Continuing our advice column on what to do if you feel your business is threatened by potential terrorist or military action
Do you think Iraq will really attack Britain?
If I were a bookie, I would say the odds were 1,000 to one against. Iraq has never ever attacked Britain in the history of the world. Never. Ever. On the other hand, Britain has attacked Iraq, or invaded Iraq, on several occasions, even though Iraq presented no threat to us at the time. So going merely by the form book, I would say that they have more to fear from us than vice versa.
Well, forgetting Iraq, will al-Qa'ida attack British targets?
The one thing that unites all al-Qa'ida strikes is their element of surprise. They depend utterly on mounting a surprise attack. Now, at the moment everyone is expecting an al-Qa'ida attack on London. So if al-Qa'ida attacks, it will not be a surprise attack. Therefore it is most unlikely that al-Qa'ida will attack. Because they do not make expected attacks.
So they won't make an attack on London?
But on Salisbury, yes.
Well, nobody is expecting an attack on a sleepy cathedral city. So maybe...
But surely everyone is making plans to get out of London and set up emergency HQs in the country?
Yes. In places such as Salisbury.
That's it. Al-Qa'ida will wait until everyone has relocated to Salisbury and then, bang!
No. Bomb Reading.
Reading? Why Reading?
Because if al-Qa'ida has a secret merger with English Heritage, English Heritage will persuade al-Qa'ida to attack somewhere that we can afford to lose on heritage and historical grounds.
But what makes you think that English Heritage and al-Qa'ida have merged?
It makes a lot of business sense. They have the same fundamentalist ideals, harking back to a mythical past. They both operate clandestinely, both have small movable cells, both have secret funding, and both move under cover of darkness and do their dirty work before anyone knows what is going on.
Yes, but al-Qa'ida is a closed society.
Do you know anyone who works for English Heritage?
No, I don't actually.
Quite. Think about it.
But what about the rumour that there are, in fact, no threats to Britain? And that it has all been secretly put about by a government that needs to whip up support for its war aims? So it occupies Heathrow suddenly with troops and tanks and makes everyone feel jittery, even though there is no known threat to anywhere?
Don't be silly. Those tanks and guns weren't meant to protect passengers. They were meant to protect the Government.

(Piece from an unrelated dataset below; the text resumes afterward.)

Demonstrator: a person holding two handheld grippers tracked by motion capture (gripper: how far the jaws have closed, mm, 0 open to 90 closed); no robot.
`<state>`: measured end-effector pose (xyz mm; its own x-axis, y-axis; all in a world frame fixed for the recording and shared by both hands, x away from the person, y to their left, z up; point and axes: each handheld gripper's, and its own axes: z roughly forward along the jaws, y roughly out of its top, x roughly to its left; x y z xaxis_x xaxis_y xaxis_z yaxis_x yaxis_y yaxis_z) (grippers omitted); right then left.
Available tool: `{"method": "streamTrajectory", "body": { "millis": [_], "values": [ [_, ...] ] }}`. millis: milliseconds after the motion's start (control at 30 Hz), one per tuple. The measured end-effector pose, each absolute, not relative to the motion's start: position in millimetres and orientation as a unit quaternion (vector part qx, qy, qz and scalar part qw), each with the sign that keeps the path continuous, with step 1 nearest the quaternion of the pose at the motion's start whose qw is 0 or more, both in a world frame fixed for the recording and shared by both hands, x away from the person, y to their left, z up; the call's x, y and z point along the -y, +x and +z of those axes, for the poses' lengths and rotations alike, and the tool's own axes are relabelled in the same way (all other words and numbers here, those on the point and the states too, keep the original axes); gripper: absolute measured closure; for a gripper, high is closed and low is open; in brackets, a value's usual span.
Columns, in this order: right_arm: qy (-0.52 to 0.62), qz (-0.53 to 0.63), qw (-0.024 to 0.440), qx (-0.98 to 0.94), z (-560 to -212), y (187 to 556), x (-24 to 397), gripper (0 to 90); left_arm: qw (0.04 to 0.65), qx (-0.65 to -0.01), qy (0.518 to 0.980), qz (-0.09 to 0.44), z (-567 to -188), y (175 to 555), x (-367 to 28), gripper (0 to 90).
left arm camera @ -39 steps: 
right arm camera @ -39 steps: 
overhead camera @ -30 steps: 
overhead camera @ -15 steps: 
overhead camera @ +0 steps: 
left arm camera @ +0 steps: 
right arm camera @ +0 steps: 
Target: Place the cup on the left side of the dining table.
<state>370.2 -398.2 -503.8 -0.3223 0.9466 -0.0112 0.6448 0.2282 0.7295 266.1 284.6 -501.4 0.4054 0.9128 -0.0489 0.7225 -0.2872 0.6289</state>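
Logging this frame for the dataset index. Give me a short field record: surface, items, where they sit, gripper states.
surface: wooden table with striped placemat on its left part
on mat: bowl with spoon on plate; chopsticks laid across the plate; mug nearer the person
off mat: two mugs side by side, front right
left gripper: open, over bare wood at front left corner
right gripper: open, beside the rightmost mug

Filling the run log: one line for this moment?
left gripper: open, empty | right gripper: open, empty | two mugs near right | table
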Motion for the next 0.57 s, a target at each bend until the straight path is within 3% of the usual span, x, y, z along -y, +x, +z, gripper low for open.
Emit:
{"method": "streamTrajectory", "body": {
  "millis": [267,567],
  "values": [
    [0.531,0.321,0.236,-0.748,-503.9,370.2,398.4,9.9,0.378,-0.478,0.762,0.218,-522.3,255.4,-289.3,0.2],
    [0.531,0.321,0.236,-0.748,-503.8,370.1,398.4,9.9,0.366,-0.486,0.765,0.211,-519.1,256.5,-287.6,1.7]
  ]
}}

The Government? Where does it come into the Heathrow scenario?
Oh, the Cabinet is temporarily housed out there in a safe haven. The heart of government is currently in Terminal 4 at Heathrow. That's where they go every day.
Good shopping. Easy access to the planes. Surrounded by hotels with conference facilities.
It's a bit close to Reading, though, isn't it?
Everywhere is close to Reading! That's the beauty of relocating to Reading! Suddenly, you're in the heart of the transport network, whether road, rail or air! Journeys that were impossible before suddenly become reality! And there's much much more to Reading than just transport – there's shops and culture and countryside, too! If you want to know more about modern Reading, just drop a line to...
Hold on, hold on. You've changed. You sound different. You've been got at, haven't you? The people at Reading have slipped you a bribe since this piece started, haven't they?
And there's the university and our very own Hexagon Theatre at Reading, and a multiplex cinema...
Right. That's it. I'm staying in London. I'm refusing to get swept up in this panic. If it means going to Reading, I'll stay put. Thank you and goodbye.
That was a government propaganda attempt to calm your nerves and get you to stay in London.